Task details >>
Each line in the listing below that contains "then" should be returned.

┄┄┄┄┄┄

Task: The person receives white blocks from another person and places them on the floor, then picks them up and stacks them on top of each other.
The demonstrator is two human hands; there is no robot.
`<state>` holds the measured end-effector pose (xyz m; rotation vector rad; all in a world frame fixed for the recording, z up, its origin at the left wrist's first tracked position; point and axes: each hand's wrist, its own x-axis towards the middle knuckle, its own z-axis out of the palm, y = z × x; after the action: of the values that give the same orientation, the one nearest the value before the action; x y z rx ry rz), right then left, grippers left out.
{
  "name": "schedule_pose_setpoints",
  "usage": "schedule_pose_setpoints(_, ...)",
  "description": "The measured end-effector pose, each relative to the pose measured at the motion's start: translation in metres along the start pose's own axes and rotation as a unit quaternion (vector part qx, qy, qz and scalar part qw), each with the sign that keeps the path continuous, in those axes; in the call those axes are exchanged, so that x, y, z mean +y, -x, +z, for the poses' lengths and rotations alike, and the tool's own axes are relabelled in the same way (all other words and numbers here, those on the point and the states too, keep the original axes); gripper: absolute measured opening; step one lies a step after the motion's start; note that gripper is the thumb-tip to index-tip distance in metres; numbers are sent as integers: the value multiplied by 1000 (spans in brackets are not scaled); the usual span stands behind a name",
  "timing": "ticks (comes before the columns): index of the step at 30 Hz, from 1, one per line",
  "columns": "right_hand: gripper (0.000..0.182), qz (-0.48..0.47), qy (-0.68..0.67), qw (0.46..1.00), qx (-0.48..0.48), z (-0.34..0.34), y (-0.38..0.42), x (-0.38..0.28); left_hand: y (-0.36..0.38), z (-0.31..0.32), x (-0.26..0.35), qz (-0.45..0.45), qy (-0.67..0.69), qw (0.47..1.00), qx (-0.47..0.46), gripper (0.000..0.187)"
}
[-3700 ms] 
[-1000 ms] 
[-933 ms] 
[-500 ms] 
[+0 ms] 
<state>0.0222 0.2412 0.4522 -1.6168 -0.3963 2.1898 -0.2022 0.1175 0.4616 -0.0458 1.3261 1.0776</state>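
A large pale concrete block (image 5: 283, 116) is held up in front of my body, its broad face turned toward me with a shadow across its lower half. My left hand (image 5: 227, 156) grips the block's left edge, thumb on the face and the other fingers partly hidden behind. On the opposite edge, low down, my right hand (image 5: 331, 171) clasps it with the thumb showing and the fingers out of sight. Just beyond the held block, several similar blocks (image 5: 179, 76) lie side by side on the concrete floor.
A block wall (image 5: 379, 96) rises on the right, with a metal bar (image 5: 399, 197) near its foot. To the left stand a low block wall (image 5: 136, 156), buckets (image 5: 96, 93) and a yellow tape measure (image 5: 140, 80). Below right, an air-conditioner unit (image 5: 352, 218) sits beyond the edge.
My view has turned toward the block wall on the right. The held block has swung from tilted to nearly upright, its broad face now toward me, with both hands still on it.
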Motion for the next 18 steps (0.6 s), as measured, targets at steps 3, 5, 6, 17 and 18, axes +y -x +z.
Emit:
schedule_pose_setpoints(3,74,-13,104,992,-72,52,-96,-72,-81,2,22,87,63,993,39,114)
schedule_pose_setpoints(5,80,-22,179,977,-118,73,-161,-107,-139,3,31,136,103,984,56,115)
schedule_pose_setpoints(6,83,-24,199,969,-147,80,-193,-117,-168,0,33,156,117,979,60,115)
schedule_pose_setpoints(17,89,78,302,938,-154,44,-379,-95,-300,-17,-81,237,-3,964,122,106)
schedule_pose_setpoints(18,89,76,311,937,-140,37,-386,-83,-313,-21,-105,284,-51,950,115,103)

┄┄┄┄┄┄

Answer to the exercise >>
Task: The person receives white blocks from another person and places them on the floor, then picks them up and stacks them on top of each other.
`<state>` holds the measured end-effector pose (xyz m; rotation vector rad; all in a world frame fixed for the recording, z up, its origin at the left wrist's first tracked position; point and axes: each hand's wrist, its own x-axis towards the middle knuckle, its own z-axis out of the palm, y = z × x; after the action: of the values that give the same orientation, the one nearest the value before the action; x y z rx ry rz), right then left, grippers left out.

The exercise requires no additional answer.